*** Stored data Section Begins ***
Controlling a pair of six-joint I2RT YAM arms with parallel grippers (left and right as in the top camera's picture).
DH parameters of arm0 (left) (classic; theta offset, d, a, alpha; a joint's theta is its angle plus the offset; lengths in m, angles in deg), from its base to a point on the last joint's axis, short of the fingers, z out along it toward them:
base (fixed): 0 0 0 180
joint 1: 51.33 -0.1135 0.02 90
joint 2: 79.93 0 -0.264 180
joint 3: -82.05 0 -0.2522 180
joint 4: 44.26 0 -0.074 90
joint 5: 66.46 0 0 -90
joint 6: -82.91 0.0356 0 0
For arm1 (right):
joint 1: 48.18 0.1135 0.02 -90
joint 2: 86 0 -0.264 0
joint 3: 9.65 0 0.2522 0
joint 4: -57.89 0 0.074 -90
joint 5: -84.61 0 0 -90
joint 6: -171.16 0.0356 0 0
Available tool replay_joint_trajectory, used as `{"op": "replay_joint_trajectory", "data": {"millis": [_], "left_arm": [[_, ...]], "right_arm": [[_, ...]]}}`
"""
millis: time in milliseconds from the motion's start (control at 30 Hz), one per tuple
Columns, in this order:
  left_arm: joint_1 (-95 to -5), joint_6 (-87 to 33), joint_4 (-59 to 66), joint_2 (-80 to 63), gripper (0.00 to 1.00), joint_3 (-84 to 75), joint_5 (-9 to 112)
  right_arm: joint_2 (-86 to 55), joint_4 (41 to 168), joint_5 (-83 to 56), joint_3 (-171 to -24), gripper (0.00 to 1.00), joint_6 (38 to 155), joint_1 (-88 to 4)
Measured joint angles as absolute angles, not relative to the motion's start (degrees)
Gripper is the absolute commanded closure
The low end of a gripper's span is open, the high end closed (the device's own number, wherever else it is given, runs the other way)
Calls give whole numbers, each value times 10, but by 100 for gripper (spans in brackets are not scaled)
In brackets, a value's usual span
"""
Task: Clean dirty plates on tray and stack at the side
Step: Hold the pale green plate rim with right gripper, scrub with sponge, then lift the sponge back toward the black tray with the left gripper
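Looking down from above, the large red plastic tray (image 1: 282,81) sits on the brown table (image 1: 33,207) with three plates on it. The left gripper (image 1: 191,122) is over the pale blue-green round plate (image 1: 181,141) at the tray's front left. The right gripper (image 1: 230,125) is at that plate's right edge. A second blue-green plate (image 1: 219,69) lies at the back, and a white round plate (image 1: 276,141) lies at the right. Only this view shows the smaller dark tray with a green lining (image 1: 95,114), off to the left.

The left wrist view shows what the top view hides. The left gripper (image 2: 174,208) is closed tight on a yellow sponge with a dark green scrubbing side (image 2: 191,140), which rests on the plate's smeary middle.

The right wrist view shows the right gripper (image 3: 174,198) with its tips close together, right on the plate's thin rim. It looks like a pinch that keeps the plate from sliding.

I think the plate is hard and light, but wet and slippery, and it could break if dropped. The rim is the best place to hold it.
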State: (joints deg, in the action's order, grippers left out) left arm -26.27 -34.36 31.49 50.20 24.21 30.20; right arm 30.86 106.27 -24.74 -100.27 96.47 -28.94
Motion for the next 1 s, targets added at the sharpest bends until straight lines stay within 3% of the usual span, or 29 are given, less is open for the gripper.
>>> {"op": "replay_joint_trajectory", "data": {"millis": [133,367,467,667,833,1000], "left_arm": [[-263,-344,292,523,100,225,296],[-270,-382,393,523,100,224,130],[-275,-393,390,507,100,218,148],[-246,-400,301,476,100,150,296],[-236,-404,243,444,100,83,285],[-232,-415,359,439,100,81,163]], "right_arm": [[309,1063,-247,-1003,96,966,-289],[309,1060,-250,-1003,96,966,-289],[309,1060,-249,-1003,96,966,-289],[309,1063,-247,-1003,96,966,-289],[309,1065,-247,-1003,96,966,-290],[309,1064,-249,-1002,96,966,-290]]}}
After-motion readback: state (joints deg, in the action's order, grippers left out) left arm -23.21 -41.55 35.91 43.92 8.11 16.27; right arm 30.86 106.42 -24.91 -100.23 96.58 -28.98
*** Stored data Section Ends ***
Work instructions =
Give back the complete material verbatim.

Answer to this task =
Controlling a pair of six-joint I2RT YAM arms with parallel grippers (left and right as in the top camera's picture).
DH parameters of arm0 (left) (classic; theta offset, d, a, alpha; a joint's theta is its angle plus the offset; lengths in m, angles in deg), from its base to a point on the last joint's axis, short of the fingers, z out along it toward them:
base (fixed): 0 0 0 180
joint 1: 51.33 -0.1135 0.02 90
joint 2: 79.93 0 -0.264 180
joint 3: -82.05 0 -0.2522 180
joint 4: 44.26 0 -0.074 90
joint 5: 66.46 0 0 -90
joint 6: -82.91 0.0356 0 0
For arm1 (right):
joint 1: 48.18 0.1135 0.02 -90
joint 2: 86 0 -0.264 0
joint 3: 9.65 0 0.2522 0
joint 4: -57.89 0 0.074 -90
joint 5: -84.61 0 0 -90
joint 6: -171.16 0.0356 0 0
Available tool replay_joint_trajectory, used as `{"op": "replay_joint_trajectory", "data": {"millis": [_], "left_arm": [[_, ...]], "right_arm": [[_, ...]]}}`
"""
millis: time in milliseconds from the motion's start (control at 30 Hz), one per tuple
Columns, in this order:
  left_arm: joint_1 (-95 to -5), joint_6 (-87 to 33), joint_4 (-59 to 66), joint_2 (-80 to 63), gripper (0.00 to 1.00), joint_3 (-84 to 75), joint_5 (-9 to 112)
  right_arm: joint_2 (-86 to 55), joint_4 (41 to 168), joint_5 (-83 to 56), joint_3 (-171 to -24), gripper (0.00 to 1.00), joint_6 (38 to 155), joint_1 (-88 to 4)
Measured joint angles as absolute angles, not relative to the motion's start (degrees)
Gripper is the absolute commanded closure
The low end of a gripper's span is open, the high end closed (the device's own number, wherever else it is given, runs the other way)
Calls give whole numbers, each value times 10, but by 100 for gripper (spans in brackets are not scaled)
In brackets, a value's usual span
"""
Task: Clean dirty plates on tray and stack at the side
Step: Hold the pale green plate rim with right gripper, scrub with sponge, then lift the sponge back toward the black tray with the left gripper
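Looking down from above, the large red plastic tray (image 1: 282,81) sits on the brown table (image 1: 33,207) with three plates on it. The left gripper (image 1: 191,122) is over the pale blue-green round plate (image 1: 181,141) at the tray's front left. The right gripper (image 1: 230,125) is at that plate's right edge. A second blue-green plate (image 1: 219,69) lies at the back, and a white round plate (image 1: 276,141) lies at the right. Only this view shows the smaller dark tray with a green lining (image 1: 95,114), off to the left.

The left wrist view shows what the top view hides. The left gripper (image 2: 174,208) is closed tight on a yellow sponge with a dark green scrubbing side (image 2: 191,140), which rests on the plate's smeary middle.

The right wrist view shows the right gripper (image 3: 174,198) with its tips close together, right on the plate's thin rim. It looks like a pinch that keeps the plate from sliding.

I think the plate is hard and light, but wet and slippery, and it could break if dropped. The rim is the best place to hold it.
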State: (joints deg, in the action's order, grippers left out) left arm -26.27 -34.36 31.49 50.20 24.21 30.20; right arm 30.86 106.27 -24.74 -100.27 96.47 -28.94
Motion for the next 1 s, targets added at the sharpest bends until straight lines stay within 3% of the usual span, or 29 are given, less is open for the gripper.
>>> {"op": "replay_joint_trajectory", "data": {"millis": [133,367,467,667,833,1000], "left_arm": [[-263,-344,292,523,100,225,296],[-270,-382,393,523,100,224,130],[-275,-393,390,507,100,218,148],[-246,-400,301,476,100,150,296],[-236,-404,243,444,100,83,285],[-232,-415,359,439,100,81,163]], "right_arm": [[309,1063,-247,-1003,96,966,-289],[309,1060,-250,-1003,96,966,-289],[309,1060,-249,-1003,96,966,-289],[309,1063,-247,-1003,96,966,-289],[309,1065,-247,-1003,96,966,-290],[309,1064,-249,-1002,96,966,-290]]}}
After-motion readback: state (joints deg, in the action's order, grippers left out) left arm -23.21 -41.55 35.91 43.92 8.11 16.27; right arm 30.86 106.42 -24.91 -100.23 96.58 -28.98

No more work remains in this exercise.